**TASK TO COMPLETE**
For the listing below, give the number of lines that hold the string "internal", without anything else.

**RAW DATA**
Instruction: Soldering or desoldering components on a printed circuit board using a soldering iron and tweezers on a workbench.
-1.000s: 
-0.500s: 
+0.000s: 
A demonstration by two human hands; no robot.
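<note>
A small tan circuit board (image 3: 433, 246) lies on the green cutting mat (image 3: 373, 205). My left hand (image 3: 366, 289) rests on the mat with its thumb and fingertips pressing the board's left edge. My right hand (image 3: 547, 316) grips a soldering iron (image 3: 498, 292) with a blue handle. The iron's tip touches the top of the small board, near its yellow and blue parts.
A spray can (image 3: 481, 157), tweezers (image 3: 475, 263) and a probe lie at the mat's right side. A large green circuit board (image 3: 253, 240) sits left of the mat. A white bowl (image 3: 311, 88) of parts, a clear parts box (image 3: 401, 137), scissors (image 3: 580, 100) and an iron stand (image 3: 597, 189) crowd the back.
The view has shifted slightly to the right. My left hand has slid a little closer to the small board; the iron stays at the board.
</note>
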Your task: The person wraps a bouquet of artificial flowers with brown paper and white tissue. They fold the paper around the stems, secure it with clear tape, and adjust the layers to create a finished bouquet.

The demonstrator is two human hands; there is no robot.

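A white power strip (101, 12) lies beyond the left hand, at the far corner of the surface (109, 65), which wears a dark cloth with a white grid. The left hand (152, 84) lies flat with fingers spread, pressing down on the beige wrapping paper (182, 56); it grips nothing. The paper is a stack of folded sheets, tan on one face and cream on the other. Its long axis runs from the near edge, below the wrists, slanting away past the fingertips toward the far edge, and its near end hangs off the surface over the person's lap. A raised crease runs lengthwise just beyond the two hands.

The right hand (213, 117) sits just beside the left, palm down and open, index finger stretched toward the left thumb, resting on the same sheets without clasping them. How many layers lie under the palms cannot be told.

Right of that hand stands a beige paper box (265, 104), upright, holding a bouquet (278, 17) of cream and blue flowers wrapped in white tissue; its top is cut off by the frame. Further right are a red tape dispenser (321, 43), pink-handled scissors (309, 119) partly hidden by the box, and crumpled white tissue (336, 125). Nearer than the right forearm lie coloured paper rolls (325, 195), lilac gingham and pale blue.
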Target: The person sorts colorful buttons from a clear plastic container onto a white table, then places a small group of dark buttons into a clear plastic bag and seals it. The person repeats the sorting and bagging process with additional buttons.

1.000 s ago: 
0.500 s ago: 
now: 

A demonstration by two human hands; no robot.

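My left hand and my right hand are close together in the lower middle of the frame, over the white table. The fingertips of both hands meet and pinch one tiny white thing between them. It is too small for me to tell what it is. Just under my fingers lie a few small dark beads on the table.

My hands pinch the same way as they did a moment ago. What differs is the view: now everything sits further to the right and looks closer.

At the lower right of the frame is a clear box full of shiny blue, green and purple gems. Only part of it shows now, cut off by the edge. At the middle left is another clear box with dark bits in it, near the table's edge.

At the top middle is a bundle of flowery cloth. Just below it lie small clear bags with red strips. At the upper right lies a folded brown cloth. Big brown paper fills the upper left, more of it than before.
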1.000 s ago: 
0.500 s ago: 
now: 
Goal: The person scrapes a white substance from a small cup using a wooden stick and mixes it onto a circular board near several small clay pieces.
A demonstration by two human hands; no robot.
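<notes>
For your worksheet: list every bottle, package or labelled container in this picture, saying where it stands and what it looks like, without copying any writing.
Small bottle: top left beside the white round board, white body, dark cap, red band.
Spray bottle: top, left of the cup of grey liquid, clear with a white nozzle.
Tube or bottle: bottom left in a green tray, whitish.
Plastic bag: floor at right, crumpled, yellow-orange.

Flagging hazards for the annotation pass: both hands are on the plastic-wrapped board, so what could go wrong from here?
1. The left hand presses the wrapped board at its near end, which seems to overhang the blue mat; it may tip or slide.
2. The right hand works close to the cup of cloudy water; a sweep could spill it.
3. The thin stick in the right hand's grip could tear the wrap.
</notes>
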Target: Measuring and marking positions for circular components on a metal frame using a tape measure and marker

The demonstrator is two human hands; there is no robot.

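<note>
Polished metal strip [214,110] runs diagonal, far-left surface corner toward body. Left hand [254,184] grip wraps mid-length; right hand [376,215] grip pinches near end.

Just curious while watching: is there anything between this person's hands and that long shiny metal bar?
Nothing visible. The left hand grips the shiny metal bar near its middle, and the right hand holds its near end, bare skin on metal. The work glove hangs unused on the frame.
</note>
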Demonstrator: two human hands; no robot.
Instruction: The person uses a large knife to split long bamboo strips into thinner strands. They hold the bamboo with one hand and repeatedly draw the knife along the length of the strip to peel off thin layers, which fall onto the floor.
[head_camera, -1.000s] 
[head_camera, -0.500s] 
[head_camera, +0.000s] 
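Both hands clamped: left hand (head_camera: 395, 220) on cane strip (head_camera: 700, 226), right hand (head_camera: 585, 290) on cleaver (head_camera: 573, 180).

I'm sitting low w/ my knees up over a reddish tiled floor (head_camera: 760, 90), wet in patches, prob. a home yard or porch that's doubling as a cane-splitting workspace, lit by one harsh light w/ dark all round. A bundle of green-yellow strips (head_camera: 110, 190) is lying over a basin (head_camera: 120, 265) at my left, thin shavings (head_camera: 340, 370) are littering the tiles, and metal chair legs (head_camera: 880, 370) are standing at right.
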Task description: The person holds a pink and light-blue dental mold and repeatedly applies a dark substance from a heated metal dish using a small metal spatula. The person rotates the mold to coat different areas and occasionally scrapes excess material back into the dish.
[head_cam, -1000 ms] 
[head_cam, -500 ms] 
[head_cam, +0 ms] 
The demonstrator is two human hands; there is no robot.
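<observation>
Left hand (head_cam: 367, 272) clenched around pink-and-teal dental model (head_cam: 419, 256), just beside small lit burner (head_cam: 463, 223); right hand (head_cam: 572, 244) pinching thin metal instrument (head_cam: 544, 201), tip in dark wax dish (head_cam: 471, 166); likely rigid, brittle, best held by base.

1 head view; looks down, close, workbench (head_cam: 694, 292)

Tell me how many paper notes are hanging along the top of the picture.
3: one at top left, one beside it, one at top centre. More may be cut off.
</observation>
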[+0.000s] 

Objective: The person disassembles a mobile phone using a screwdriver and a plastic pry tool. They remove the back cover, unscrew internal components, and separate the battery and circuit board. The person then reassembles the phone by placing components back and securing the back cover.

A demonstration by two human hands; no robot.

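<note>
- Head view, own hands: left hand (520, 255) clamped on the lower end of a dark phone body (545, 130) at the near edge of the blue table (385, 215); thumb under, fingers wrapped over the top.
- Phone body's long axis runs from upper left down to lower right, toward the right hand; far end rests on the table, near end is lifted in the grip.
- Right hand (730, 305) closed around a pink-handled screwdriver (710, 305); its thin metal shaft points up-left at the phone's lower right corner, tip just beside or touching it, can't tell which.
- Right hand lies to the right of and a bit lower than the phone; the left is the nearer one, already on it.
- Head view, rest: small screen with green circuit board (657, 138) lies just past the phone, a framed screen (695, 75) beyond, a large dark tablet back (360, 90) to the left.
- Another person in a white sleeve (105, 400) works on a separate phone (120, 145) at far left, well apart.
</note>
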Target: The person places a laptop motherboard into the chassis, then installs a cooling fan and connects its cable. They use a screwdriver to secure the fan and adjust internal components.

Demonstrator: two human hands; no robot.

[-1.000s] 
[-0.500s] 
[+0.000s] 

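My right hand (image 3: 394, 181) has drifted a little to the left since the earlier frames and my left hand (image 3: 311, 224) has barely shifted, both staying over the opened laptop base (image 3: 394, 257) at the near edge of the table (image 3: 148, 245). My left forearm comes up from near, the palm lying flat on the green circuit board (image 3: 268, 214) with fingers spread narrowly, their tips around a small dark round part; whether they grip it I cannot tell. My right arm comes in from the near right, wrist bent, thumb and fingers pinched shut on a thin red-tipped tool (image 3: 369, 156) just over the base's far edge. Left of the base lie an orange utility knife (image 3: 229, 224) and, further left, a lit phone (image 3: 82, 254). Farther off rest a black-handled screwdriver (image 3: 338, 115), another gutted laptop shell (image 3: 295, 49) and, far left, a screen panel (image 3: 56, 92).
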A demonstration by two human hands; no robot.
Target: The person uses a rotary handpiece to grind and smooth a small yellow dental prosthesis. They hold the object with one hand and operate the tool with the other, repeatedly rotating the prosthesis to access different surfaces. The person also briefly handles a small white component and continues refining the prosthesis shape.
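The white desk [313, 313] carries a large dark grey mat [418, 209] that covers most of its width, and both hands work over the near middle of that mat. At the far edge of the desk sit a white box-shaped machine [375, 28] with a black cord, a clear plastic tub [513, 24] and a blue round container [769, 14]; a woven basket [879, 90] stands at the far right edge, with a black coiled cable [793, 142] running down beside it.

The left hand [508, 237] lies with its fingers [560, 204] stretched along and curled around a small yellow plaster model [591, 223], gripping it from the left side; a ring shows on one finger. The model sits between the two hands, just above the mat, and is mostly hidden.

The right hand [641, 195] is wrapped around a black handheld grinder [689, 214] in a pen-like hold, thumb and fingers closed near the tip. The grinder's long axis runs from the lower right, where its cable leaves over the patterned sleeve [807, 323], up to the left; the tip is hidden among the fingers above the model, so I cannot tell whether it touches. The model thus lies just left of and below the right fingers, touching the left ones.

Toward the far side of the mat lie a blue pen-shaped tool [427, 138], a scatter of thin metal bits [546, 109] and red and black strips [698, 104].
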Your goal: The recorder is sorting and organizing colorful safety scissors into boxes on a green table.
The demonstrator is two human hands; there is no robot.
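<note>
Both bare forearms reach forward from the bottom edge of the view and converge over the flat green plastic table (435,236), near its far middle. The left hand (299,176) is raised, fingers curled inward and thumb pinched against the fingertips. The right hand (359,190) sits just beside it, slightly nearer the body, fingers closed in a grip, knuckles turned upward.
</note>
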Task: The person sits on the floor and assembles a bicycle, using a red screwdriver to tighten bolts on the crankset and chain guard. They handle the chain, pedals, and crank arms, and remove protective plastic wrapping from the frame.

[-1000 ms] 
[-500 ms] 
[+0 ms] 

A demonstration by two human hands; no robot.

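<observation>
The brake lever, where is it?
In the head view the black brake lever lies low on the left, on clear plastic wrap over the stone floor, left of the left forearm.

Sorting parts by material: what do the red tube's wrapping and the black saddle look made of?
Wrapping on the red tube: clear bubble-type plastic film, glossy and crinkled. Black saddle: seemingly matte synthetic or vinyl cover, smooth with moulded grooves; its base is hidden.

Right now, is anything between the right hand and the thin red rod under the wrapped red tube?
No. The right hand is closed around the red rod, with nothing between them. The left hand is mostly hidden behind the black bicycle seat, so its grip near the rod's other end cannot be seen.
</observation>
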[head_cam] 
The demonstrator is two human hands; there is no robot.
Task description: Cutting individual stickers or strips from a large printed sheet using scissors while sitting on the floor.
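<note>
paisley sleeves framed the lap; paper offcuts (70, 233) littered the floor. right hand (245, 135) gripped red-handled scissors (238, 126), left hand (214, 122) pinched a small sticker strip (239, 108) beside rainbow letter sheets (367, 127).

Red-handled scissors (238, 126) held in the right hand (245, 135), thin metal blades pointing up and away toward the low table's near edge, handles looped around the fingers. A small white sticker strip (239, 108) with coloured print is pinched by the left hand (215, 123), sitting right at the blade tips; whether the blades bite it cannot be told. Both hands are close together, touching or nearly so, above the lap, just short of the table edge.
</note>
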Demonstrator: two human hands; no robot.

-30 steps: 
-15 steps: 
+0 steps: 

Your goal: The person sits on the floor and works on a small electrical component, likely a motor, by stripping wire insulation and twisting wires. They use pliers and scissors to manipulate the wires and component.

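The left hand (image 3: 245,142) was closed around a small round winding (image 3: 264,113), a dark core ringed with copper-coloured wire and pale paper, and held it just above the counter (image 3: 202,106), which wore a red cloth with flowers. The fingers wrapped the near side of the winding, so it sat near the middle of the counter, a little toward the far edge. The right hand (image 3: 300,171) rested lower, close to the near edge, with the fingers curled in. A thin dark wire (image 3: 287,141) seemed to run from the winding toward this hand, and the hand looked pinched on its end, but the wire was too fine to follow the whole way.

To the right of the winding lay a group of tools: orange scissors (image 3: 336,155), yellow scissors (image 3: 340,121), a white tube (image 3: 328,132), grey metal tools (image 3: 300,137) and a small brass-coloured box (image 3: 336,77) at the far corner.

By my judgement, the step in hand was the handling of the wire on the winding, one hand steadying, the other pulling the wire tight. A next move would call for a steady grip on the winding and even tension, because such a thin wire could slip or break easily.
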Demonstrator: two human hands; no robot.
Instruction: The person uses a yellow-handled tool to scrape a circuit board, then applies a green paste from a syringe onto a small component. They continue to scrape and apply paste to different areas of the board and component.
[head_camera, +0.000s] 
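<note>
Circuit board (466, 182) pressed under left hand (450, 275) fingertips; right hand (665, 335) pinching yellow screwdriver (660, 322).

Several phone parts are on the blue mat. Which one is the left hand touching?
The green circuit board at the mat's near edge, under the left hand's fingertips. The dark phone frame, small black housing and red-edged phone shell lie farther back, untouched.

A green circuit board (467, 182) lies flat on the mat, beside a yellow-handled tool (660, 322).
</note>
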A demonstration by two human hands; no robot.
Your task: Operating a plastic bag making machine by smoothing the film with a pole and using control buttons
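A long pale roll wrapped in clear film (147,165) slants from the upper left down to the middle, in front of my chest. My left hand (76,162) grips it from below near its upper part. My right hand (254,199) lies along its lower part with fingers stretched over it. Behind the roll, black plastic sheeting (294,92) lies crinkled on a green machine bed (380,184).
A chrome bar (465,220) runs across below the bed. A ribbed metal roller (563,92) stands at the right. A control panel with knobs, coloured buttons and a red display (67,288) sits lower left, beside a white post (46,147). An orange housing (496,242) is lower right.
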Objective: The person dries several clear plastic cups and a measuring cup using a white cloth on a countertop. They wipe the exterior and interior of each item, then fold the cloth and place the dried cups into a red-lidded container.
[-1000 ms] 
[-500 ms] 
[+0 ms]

**ANSWER BOX**
2